CRISPR-Cas9, or CRISPR (pronounced "crisper") for short, is an experimental biomedical technique. The technology utilizes snippets of certain bacteria that allow for selective modifications of DNA segments, such as changing the "misspellings" of a gene that contribute to mutations. Since CRISPR was identified several years ago, scientists have been using it in the laboratory to alter the genetic codes of living organisms. The new technology is already leading advances once considered the stuff of science fiction. In a study published last week in Nature, scientists eliminated a genetic abnormality in a human embryo.

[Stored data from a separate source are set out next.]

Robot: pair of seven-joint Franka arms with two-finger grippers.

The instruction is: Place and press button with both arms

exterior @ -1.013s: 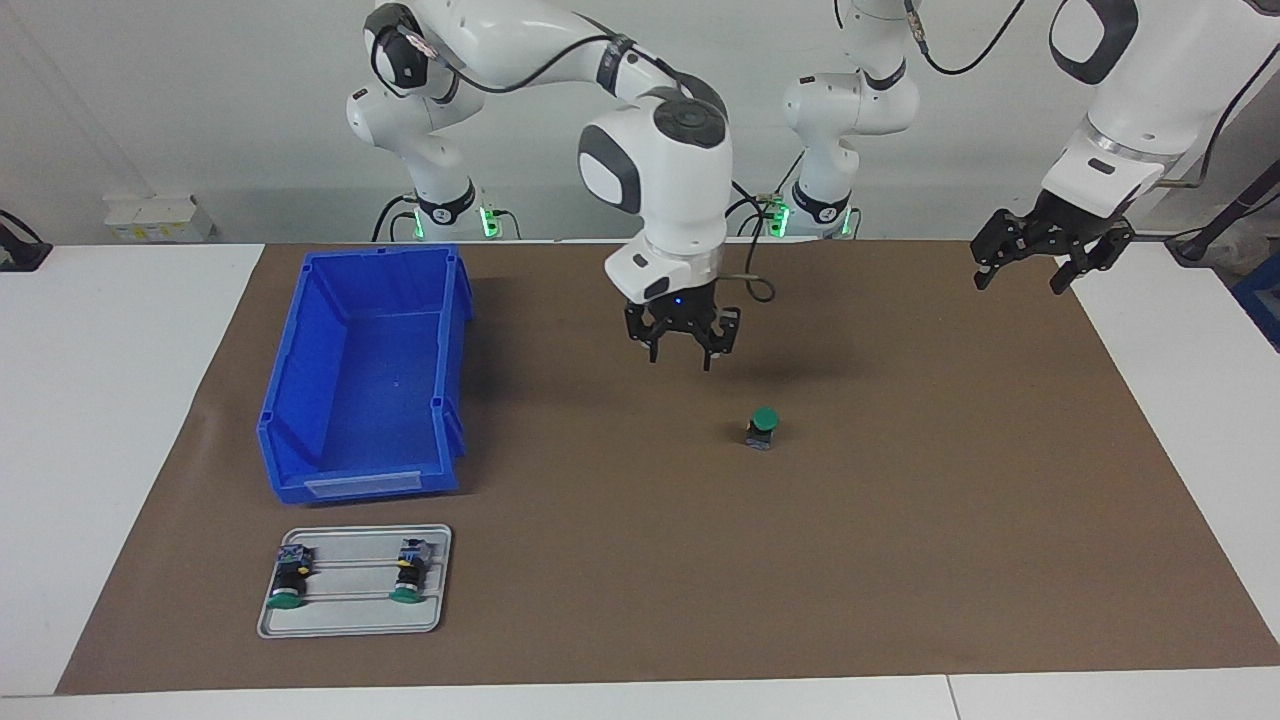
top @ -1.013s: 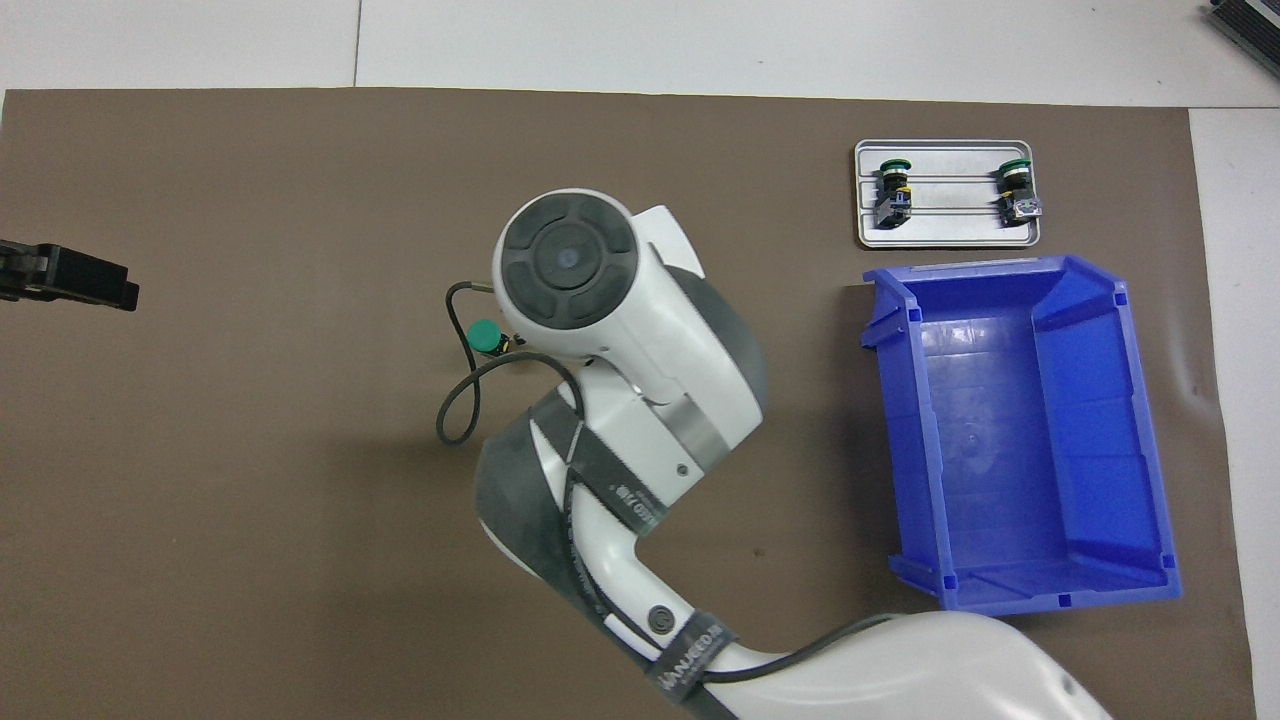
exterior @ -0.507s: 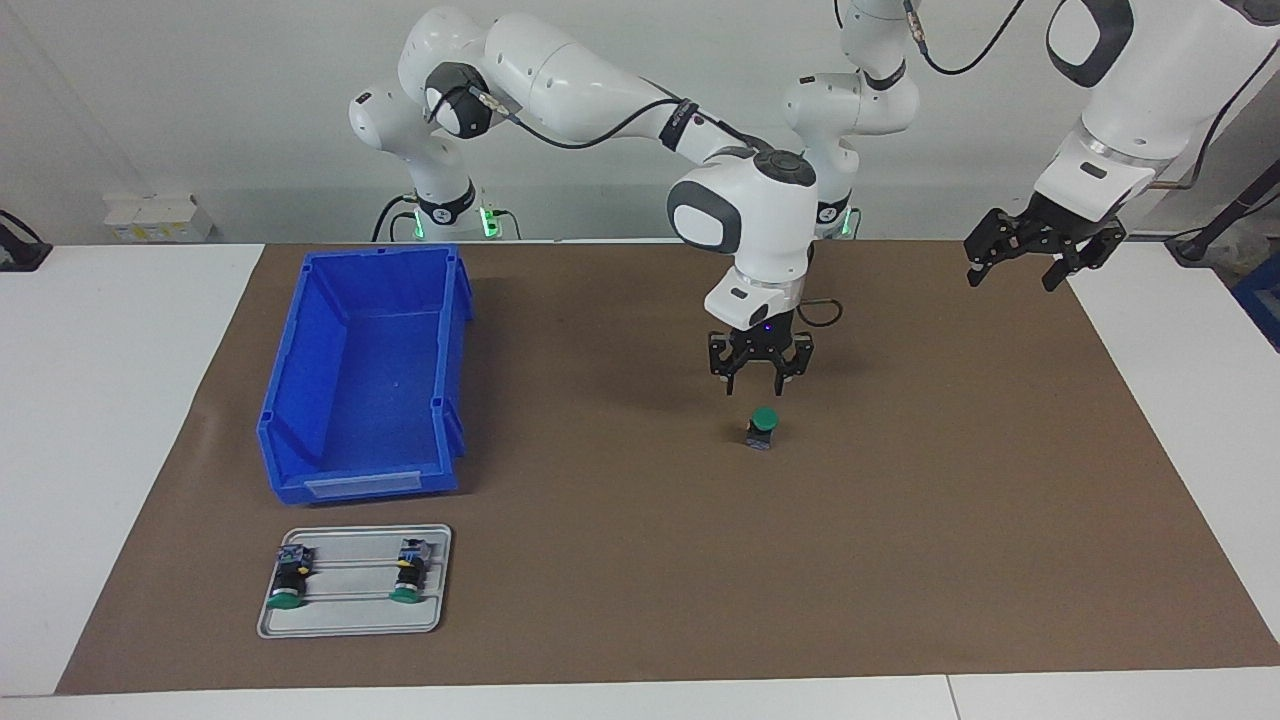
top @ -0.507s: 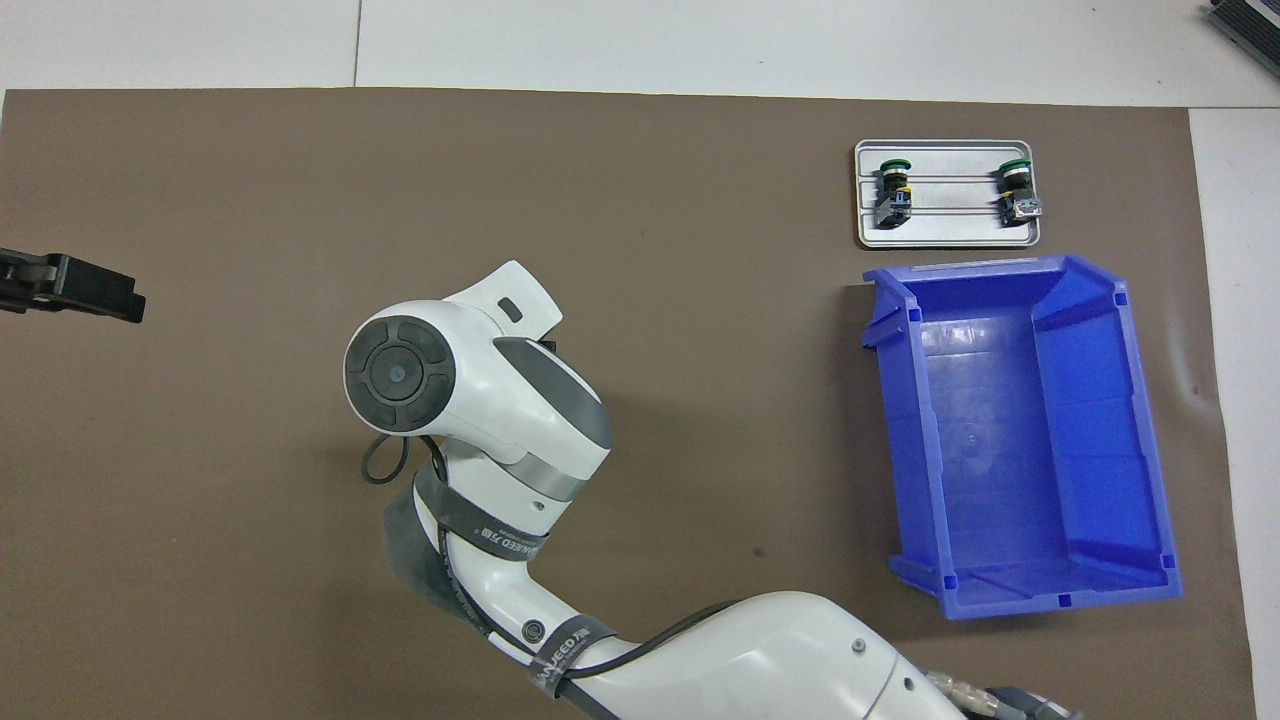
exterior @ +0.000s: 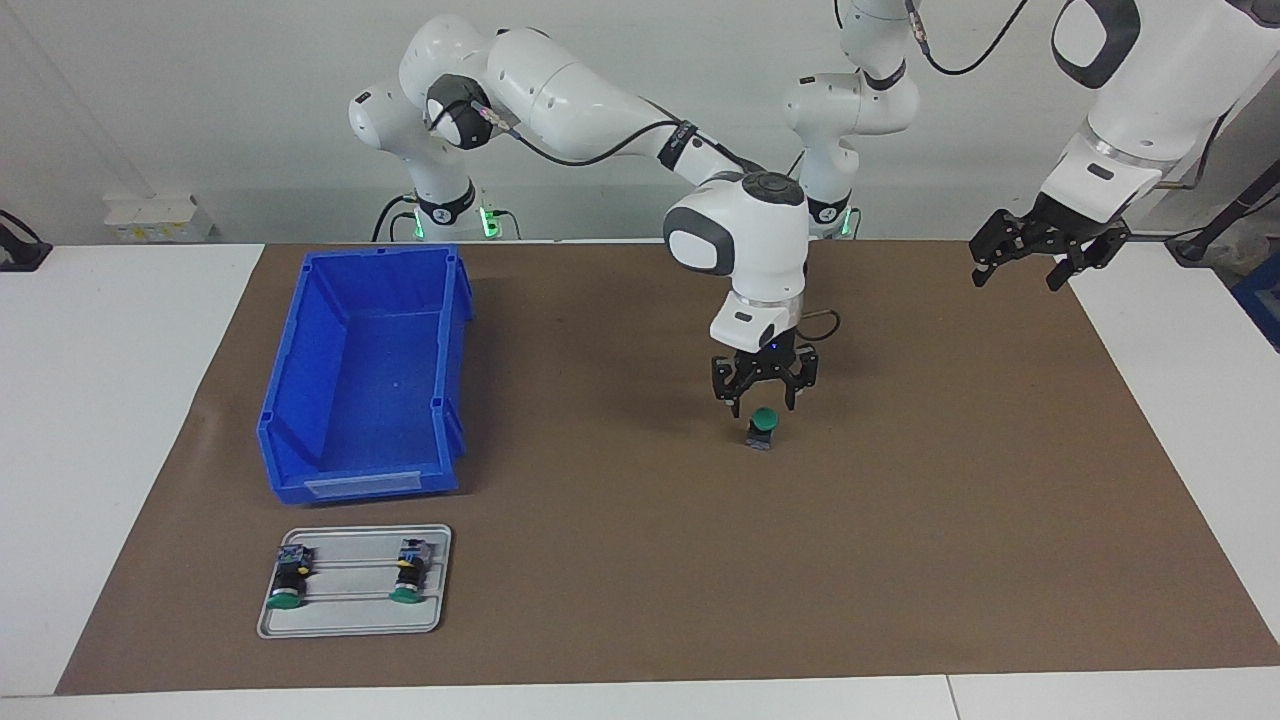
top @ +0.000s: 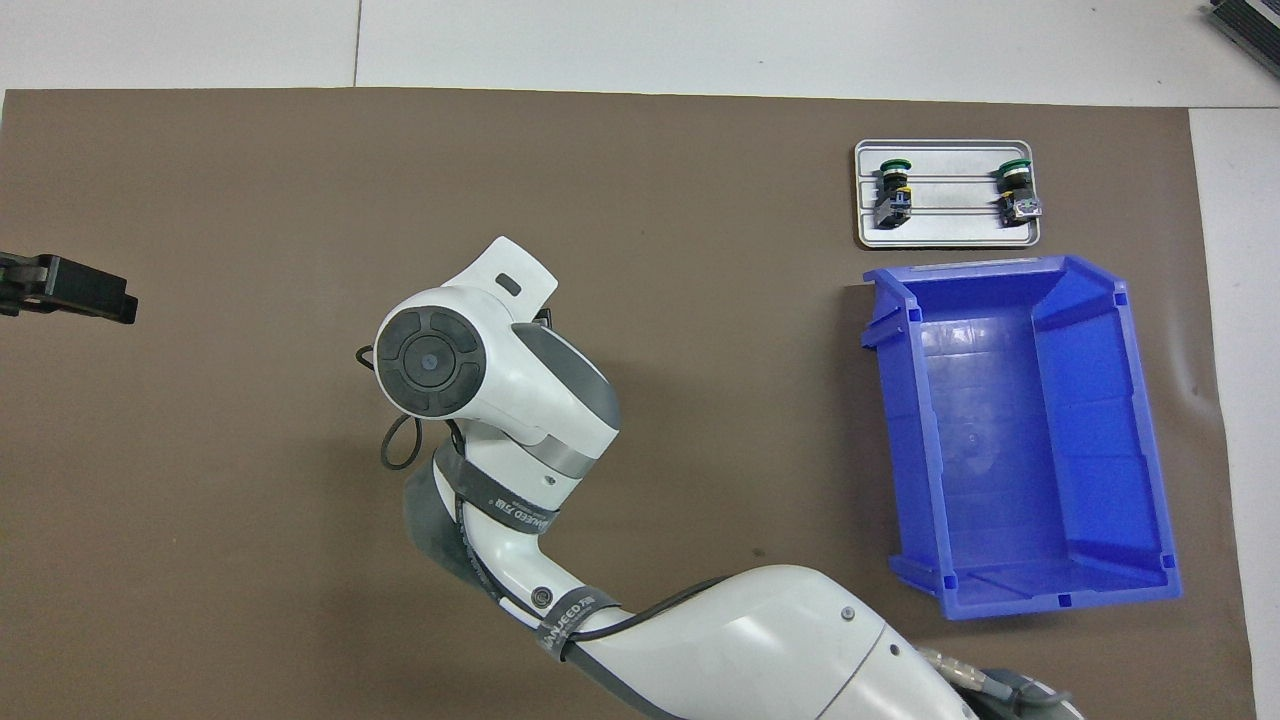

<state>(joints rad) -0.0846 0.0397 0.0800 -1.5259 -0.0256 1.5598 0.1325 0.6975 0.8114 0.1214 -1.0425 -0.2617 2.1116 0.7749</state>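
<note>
Now you see the button (exterior: 763,428) standing upright on the brown mat (exterior: 900,560), about in the middle of the table, with its green cap on top and the dark body under it. Your right gripper (exterior: 764,398) hangs directly over this button, with the fingers spread apart and the tips at each side of the green cap, just above it. From the facing view you cannot tell if a fingertip touches the cap; nothing is pinched. In the overhead view the right arm (top: 480,390) covers the button completely, so you do not find it there.

Your left gripper (exterior: 1040,258) is up in the air over the edge of the mat at the left arm's end of the table, well apart from the button. Its fingers are spread wide and they hold nothing. In the overhead view only its dark tip (top: 70,290) shows at the border.

Toward the right arm's end of the table stands a blue bin (exterior: 300,440), open at the top, with nothing visible inside. Just beside it, farther from the robots, lies a grey tray (exterior: 350,625). On this tray two other buttons (exterior: 288,580) lie on their sides, parallel, apart from each other, with the green caps pointing away from the robots.
</note>
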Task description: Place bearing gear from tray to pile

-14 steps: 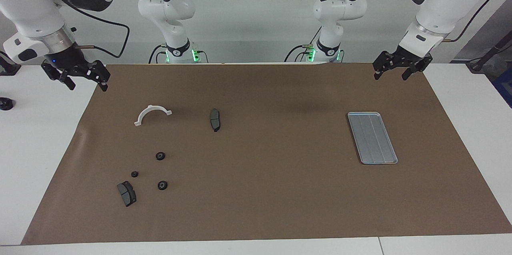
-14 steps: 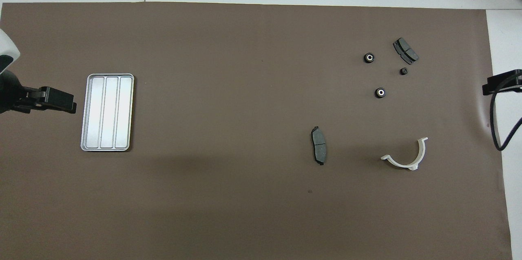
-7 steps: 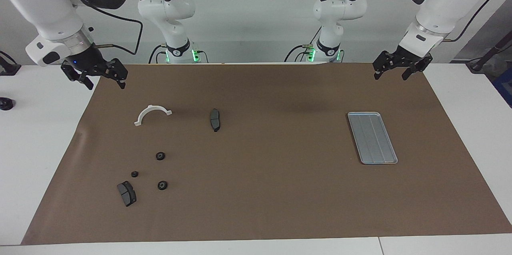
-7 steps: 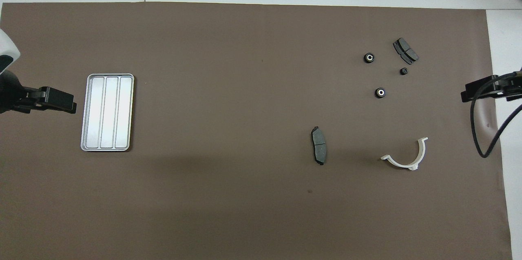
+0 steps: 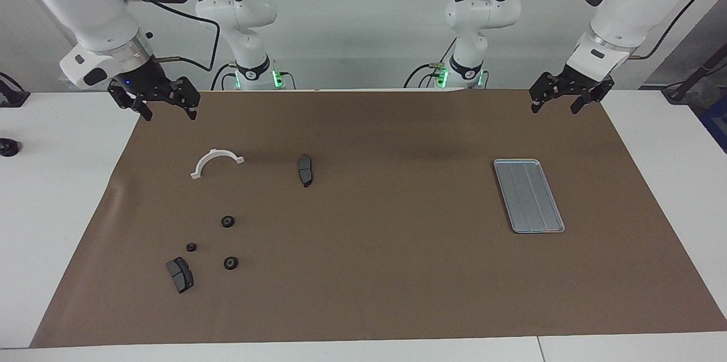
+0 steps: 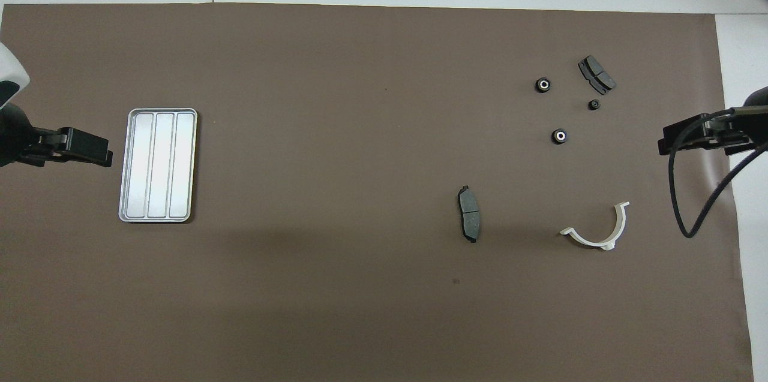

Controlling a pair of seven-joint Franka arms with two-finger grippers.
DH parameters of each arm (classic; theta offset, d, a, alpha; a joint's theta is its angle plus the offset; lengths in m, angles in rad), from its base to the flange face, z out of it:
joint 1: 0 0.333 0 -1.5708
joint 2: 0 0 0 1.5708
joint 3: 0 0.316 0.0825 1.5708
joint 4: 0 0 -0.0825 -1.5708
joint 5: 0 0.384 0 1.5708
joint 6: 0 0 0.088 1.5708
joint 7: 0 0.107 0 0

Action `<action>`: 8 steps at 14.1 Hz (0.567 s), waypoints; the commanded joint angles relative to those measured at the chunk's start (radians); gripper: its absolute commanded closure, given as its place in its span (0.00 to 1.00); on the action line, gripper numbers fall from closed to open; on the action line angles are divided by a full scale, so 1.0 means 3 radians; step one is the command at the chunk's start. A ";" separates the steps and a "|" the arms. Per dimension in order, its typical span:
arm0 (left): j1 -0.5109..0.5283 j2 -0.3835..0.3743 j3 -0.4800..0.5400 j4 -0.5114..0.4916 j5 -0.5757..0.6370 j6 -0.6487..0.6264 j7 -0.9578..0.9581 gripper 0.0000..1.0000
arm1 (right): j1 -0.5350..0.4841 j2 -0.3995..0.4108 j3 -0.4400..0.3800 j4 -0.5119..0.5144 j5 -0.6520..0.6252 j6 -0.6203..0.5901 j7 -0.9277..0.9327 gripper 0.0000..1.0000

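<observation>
Facing view shows our left tool (image 5: 555, 102) spread wide and empty over the worktop's robot-side edge, nearest the bare tray (image 5: 529, 195), while the pile (image 5: 228, 221) lies toward our wide-spread right tool (image 5: 167, 110).

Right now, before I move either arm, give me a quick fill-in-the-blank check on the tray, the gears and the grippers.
1. The number of gears lying in the tray is ____.
2. The pile holds ____ small black gears on the brown mat.
3. The tray lies toward the ____ arm's end of the table.
4. The right gripper and the left gripper both hold ____.

Missing words: zero; three; left; nothing
</observation>
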 commanded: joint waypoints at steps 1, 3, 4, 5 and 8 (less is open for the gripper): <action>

Yang has been determined to use gene editing to solve the organ shortage problem for several years. In 2013, she and her team published the first paper showing CRISPR could be used to accurately and effectively alter the immune system. In 2015, she eradicated 62 copies of the PERV virus from a pig cancer cell line, which she says is a world record for researchers using CRISPR. The next step, she says, is to tweak the porcine genome further to prove the organs can be compatible with the human immune system.

Resurrecting a Scientific Vision

For decades, xenotransplantation research seemed impossibly dangerous and financially risky both for small biomedical companies and large pharmaceutical companies. In the early 2000s, Novartis stopped funding xenotransplantation research. The U.S. Food Administration, fearing a public health disaster, began placing regulations on research facilities, which made studies even more challenging. The projects were costly and too complicated, and animal rights activists frequently targeted the scientists. But CRISPR is reviving the area of research once again, says Yang.

Transgenic PERV-free pigs could provide a source for solid organs as well as islet cells, which are tiny cells scattered throughout the pancreas that secrete insulin. Some successful pilot studies looked at porcine islet cell transfusions as a potential treatment for diabetes.

Dixon Kaufman, president-elect of the American Society of Transplant Surgeons and a transplant surgeon at the University of Wisconsin School of Medicine and Public Health, says it's only a matter of time—probably a few years—before xenotransplant studies are open to patients. "I think it is a realistic, almost palpable opportunity," he says. "Anything that will improve safety, such as deleting this risk of the PERV infection, makes this more viable."

Kaufman thinks kidneys and pancreases will be the first solid animal organs transplanted into humans. Because these are non-vital organs, failure wouldn't necessarily lead to death. Patients who need a kidney could still receive dialysis, and those who need a pancreas could still access insulin.

These advances are a boon for transplant surgeons like Kaufman, who regularly have to tell patients they will probably die before a donated organ becomes available. He doesn't think a pig organ would be a hard sell to most of these patients, who are otherwise facing certain death.

"The field is inherently sort of risky to begin with, and I think a lot of patients have already processed that," he says. "I tell patients in the grand design we were not meant to swap body parts between ourselves."